[HOW TO COMPLETE THIS TASK]
Give back the data below word for word. Any image in it should be left out.

[DATA SECTION]
════════

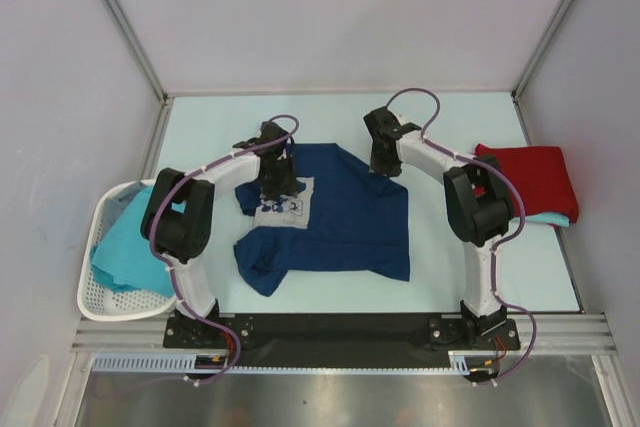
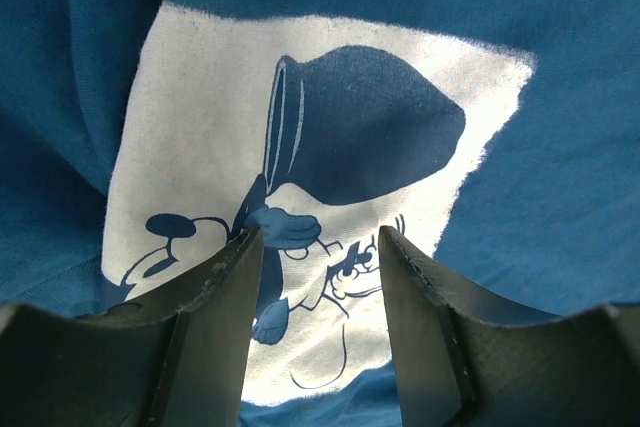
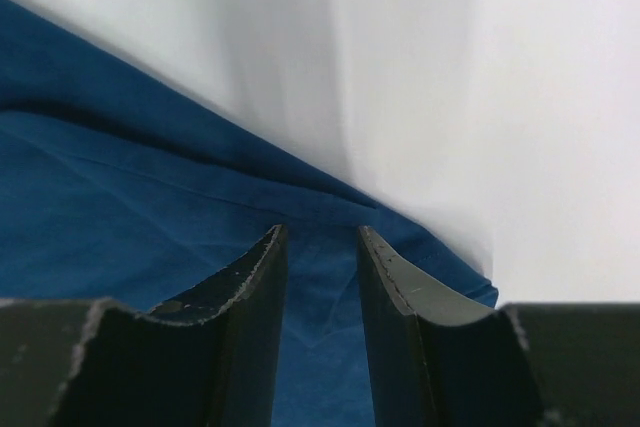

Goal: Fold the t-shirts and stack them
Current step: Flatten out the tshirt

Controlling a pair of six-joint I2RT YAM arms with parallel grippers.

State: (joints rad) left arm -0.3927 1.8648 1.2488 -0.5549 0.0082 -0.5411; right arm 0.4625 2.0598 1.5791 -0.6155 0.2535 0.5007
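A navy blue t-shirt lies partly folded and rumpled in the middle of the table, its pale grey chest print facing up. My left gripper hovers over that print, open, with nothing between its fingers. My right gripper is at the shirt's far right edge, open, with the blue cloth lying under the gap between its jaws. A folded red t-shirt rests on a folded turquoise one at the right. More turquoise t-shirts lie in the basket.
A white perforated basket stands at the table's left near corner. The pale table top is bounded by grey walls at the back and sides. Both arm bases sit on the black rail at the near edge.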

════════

[OUTPUT]
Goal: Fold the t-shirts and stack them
Current step: Flatten out the tshirt

Controlling a pair of six-joint I2RT YAM arms with parallel grippers.

State: (joints rad) left arm -0.3927 1.8648 1.2488 -0.5549 0.0082 -0.5411; right arm 0.4625 2.0598 1.5791 -0.6155 0.2535 0.5007
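A navy blue t-shirt lies partly folded and rumpled in the middle of the table, its pale grey chest print facing up. My left gripper hovers over that print, open, with nothing between its fingers. My right gripper is at the shirt's far right edge, open, with the blue cloth lying under the gap between its jaws. A folded red t-shirt rests on a folded turquoise one at the right. More turquoise t-shirts lie in the basket.
A white perforated basket stands at the table's left near corner. The pale table top is bounded by grey walls at the back and sides. Both arm bases sit on the black rail at the near edge.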

Nothing further remains in the output.